Matteo Salvini e il fallimentare slogan dubitativo “Credo”
Lo slogan di cui va tanto fiero Salvini è in realtà un'arma a doppio taglio. L'obiettivo era buttarla sul religioso. Ma il non sveglissimo elettore leghista basico capisce che nemmeno Matteo è sicuro di quel che dice. La pubblicità non tollera il dubbio e pretende certezze. Se no chi compra?
Corso accelerato di copywriter per la Lega di Matteo Salvini. Se su un manifesto annunci: “Indipendenza energetica e nucleare sicuro” e sotto ci scrivi “Credo“, il leghista basico che lo vede mentre guida capisce che non ne sei certo, che la butti là, ma chissà se davvero esiste una indipendenza energetica e un nucleare sicuro. “Pace fiscale Flat tax 15 per cento. Credo”: idem. Trasformi cioè qualcosa in cui pretendi di riporre le tue certezze in una nebulosa. Alla messa della domenica, dove Salvini non va mai, si recita: «Credo in un solo Dio, Padre del Cielo e della Terra». Non si dice «un solo Dio, padre del cielo e della terra. Credo», perché se si dicesse così la professione di fede verrebbe inficiata dal dubbio che il Dio potrebbe anche non essere uno solo. Ascolti, Salvini, come sarebbe suonato bene: «Credo nella pace fiscale e nella flat tax al 15%» – se non fosse blasfemo per altre ragioni, tutte spiegate perfettamente da Luigi Marattin e da Carlo Cottarelli – alle orecchie dei suoi non sveglissimi elettori. Il problema è che i suoi spin doctor le hanno detto che la deve buttare per forza sul religioso, perché pensano che quelli che la votano nel 2022 siano uguali alle beghine e ai contadini che nell’Italia rurale del 1948 attribuirono la maggioranza assoluta dei seggi alla Democrazia cristiana.

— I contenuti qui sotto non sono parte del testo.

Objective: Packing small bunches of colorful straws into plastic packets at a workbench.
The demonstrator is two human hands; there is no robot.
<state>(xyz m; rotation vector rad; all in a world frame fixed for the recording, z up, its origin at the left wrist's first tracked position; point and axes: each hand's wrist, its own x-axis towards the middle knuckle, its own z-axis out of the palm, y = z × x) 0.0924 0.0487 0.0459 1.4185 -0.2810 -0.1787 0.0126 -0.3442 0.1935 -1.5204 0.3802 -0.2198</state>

Slogan copiato pari pari da una campagna del 2008 di Daniela Santanchè
Ha dovuto comprarsi il rosario, ha appeso immaginette della Madonna dietro alla scrivania mentre il Master of Balance Luca Morisi, prima di decadere dall’incarico, le suggeriva – perché c’è un diavolo in lei – di sfondarsi di mojito tra le cubiste del Papeete. Questa incertezza ondivaga tra il sacro e il profano l’hanno assimilata i suoi copywriter, che l’hanno evidentemente riversata nello slogan copiato pari pari da una campagna del 2008 di Daniela Santanchè («Io credo. In un futuro migliore», diceva la Pitonessa, e sotto, a smentirla: www.storace.it). Non si copiano gli slogan in pubblicità, sarà la lezione amara che imparerà la mattina del 26 settembre. Nemmeno il grafico ha indovinato: perché sotto alla parola “Credo” ha posizionato una specie di pay off: “negli italiani”, “in un’Italia pulita”, ma riquadrandolo di giallo, in caratteri tipografici piccoli, mentre “Credo” è scritto grande in bianco, e sembra quindi collegato non “agli italiani” che seguono, ma alla Flat tax che lo precede.

Gli spot, le head line sui poster, devono ostentare sempre certezze granitiche
Insomma, un disastro: da Milano Marittima a Medjugorje, dai baci al prosciutto ai baci alla Madonna di Lourdes, una confusione indescrivibile sembra possederla e deve averla trasmessa durante il briefing ai creativi, che sono usciti dal meeting con una copy strategy non perfettamente chiara. Immediatamente è partita sui social, lanciata da Paride Vitale, la #credochallenge e via con: «Questa campagna gli farà perdere un sacco di voti. Credo», «Mi ha cagato in testa un piccione, sarò fortunata. Credo», «Sarebbe meglio la ritirasse questa campagna. Credo». La pubblicità, in tutte le sue forme, non tollera il dubbio. Gli spot, le head line sui poster, ostentano sempre certezze granitiche. Devono farlo, se no chi compra? Si immagina: “Dash lava più bianco. Credo”, “Più lo mandi giù più ti tira su. Credo”, “Fatti, non parole. Credo”. Ecco, quest’ultimo slogan, senza il “Credo”, lo suggeriamo alla Lega per la prossima campagna ma lei, purtroppo, non ci sarà: Giancarlo Giorgetti e Luca Zaia le avranno detto di guardarsi intorno, come sta già facendo il suo direttore creativo. Credo.